── Available data ──
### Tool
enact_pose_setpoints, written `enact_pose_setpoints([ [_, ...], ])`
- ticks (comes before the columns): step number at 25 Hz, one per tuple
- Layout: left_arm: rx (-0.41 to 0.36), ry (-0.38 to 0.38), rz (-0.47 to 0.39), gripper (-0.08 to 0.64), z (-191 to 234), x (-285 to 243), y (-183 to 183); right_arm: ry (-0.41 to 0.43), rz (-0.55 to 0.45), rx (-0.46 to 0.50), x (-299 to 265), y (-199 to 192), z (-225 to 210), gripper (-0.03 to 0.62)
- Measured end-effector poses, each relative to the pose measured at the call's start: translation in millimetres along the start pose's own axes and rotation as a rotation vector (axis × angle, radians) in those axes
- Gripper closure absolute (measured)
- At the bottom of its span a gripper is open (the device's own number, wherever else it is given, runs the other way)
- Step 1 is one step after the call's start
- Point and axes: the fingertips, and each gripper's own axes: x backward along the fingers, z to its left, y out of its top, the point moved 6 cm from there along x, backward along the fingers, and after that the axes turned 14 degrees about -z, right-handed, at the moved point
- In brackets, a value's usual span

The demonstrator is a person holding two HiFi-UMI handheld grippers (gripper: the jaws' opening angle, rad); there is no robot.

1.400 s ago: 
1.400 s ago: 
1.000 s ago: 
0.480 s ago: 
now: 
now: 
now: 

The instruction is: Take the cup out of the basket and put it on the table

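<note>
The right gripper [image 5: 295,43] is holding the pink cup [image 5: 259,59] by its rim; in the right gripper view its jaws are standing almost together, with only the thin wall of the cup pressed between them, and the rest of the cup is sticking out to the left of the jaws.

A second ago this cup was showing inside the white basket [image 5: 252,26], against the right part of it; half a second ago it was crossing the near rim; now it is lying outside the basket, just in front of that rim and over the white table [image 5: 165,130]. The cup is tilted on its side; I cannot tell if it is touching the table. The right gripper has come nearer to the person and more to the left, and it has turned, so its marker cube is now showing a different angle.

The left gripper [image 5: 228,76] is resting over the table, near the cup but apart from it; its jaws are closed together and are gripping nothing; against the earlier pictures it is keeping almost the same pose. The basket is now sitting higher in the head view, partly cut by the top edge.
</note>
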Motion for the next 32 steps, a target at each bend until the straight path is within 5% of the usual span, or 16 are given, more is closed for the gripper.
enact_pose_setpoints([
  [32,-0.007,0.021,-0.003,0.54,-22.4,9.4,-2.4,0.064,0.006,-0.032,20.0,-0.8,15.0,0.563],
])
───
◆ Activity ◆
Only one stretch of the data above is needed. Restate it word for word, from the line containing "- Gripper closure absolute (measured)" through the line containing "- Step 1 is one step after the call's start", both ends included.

◆ Solution for this task ◆
- Gripper closure absolute (measured)
- At the bottom of its span a gripper is open (the device's own number, wherever else it is given, runs the other way)
- Step 1 is one step after the call's start

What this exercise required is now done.